Passe a pinça sob a cutícula para removê-la da região que cobre a área de interesse do cérebro. Para lavar o cérebro exposto, adicione aproximadamente 100 microlitros de solução de hemolinfa artificial, ou AHL, na cabeça. Após a lavagem, remova o AHL, deixando uma camada fina para evitar que o cérebro seque.
Usando uma pinça afiada, remova os sacos de ar e quaisquer detritos grandes que cubram o cérebro. Para obter imagens específicas da zona subesofágica, ou SEZ, corte o esôfago na base perto da tromba e no ponto em que passa pelo cérebro, usando uma pinça muito afiada. Remova esta peça para expor a ZEE.

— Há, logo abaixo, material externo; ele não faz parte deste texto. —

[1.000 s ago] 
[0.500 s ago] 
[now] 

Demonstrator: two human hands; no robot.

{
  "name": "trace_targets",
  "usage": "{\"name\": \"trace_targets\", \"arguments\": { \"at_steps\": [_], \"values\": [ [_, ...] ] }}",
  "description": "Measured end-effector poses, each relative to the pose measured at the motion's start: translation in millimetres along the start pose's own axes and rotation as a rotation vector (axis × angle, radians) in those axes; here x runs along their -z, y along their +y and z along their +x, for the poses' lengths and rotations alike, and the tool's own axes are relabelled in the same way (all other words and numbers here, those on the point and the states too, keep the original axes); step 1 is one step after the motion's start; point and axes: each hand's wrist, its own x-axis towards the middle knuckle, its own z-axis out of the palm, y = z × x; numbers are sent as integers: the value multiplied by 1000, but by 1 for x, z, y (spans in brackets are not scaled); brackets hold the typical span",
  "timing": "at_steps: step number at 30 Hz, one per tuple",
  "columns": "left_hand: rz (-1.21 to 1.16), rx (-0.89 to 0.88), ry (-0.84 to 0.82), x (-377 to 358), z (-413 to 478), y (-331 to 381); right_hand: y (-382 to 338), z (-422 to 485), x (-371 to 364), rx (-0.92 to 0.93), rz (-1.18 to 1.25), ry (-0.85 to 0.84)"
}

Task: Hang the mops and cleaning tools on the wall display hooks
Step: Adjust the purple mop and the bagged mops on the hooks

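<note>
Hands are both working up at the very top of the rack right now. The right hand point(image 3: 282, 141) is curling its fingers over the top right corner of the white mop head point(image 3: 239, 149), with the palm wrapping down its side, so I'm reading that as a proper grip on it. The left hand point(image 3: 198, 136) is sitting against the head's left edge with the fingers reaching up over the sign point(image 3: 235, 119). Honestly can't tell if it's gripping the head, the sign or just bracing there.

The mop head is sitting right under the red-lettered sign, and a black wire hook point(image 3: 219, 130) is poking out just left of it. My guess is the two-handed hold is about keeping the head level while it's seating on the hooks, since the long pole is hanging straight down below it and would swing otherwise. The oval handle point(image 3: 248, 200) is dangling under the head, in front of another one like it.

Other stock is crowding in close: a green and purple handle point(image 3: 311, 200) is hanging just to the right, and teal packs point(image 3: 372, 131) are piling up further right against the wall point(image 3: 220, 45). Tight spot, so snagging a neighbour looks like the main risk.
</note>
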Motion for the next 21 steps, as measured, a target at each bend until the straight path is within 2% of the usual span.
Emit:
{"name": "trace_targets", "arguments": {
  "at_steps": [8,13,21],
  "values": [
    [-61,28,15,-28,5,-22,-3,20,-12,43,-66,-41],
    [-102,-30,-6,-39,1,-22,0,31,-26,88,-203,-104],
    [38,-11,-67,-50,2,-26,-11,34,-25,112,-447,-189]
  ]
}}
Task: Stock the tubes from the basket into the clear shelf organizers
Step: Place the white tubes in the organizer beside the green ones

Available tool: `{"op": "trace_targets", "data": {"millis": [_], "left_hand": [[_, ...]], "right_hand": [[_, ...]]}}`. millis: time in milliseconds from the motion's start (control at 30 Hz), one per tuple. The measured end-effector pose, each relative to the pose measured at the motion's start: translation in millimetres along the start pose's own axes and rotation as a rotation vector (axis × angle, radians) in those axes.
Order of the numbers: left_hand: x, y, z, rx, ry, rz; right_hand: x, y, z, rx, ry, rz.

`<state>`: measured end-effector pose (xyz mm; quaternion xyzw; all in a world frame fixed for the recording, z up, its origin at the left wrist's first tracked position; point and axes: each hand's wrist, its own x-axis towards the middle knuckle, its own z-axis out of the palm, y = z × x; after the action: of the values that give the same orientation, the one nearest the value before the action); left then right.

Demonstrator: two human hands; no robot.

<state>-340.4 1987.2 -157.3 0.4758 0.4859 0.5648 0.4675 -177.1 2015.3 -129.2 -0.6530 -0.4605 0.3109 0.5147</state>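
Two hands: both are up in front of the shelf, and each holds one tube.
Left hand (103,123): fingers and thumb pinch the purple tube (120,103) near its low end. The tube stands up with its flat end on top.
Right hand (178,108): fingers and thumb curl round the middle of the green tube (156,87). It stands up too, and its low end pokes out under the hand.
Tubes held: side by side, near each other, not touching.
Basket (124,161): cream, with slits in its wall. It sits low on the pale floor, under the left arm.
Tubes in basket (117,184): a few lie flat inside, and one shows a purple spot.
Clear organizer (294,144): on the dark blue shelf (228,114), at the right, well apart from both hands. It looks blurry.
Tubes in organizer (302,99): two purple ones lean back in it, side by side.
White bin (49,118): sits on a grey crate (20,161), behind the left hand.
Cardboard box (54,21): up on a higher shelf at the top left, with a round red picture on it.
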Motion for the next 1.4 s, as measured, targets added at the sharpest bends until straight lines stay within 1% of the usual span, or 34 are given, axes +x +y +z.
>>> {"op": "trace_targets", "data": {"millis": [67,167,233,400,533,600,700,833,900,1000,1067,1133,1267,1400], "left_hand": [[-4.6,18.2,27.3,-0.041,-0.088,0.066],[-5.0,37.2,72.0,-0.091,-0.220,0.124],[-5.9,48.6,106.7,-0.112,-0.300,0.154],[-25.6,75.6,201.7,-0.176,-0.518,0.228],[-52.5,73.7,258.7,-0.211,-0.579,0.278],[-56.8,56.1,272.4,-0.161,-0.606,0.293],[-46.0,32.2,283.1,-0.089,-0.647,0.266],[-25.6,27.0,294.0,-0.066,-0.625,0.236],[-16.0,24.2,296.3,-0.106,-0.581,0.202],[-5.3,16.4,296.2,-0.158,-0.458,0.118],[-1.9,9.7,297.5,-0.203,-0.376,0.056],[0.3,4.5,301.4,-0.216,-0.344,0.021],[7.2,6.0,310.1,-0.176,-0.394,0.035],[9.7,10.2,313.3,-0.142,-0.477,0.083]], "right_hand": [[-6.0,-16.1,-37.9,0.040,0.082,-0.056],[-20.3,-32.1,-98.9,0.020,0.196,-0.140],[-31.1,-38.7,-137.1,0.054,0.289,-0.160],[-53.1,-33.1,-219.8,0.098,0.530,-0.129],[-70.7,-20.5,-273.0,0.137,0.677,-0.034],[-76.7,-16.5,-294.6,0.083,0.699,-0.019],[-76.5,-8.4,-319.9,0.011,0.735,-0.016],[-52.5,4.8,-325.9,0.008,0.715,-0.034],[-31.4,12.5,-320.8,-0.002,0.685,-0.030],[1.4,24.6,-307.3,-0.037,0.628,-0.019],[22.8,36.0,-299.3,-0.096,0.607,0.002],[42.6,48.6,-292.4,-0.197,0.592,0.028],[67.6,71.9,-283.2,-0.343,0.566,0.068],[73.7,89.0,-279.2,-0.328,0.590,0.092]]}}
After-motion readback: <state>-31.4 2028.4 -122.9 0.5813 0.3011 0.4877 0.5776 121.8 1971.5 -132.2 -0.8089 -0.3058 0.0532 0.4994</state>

Sob o microscópio de dissecação, posicione a lamínula de 10 por 20 milímetros na ranhura angular da câmara de imagem. Carregue aproximadamente dois microlitros de água, ou outro controle negativo, no tubo capilar. Localize a mosca dissecada e concentre-se no labelo usando uma objetiva de campo claro de imersão em ar de 10x.
Alinhe o capilar com o labelo sob a visão 10x. Deixe a posição capilar diretamente na frente do labelo, certificando-se de que esteja próximo, mas sem se tocar. Mova o palco para centralizar a região do cérebro de interesse.
Mude para uma objetiva de imersão em água com maior ampliação, como a objetiva de 40x. Adicione aproximadamente 200 microlitros de AHL no topo do cérebro para garantir o contato com a objetiva de imersão. Mude para a potência do laser de 488 nanômetros para localizar a expressão de GCaMP na área de interesse.
Depois de coletar pelo menos cinco segundos de fluorescência de linha de base, mova manualmente o estimulador para que o capilar cubra o labelo por cinco segundos. Remova o estímulo e continue capturando o tempo que desejar. Em seguida, remova o AHL e retorne ao campo claro de 10x para confirmar se a lamínula, o estimulador e o labelo permanecem na posição correta.
Em seguida, remova a câmara de imagem e use um pano sem fiapos para remover a primeira solução do capilar. Lave a pipeta com água e pipete aproximadamente dois microlitros do próximo saborizante no tubo capilar. A mudança relativa de fluorescência em moscas Gr64f GCaMP foi significativamente maior para estimulação de sacarose em comparação com a água, demonstrando uma resposta forte e sustentada de neurônios receptores gustativos doces.
O pico relativo de fluorescência para estimulação com sacarose foi significativamente maior do que para a água. A mudança de fluorescência em moscas Gr66a GCaMP foi significativamente maior para a estimulação da cafeína do que para a água, mostrando resposta ao início e remoção da cafeína. O padrão de projeção dos terminais axônicos em moscas Gr66a foi distinto daquele de Gr64f, demonstrando a segregação anatômica dos neurônios receptores gustativos sensíveis ao amargo e ao açúcar.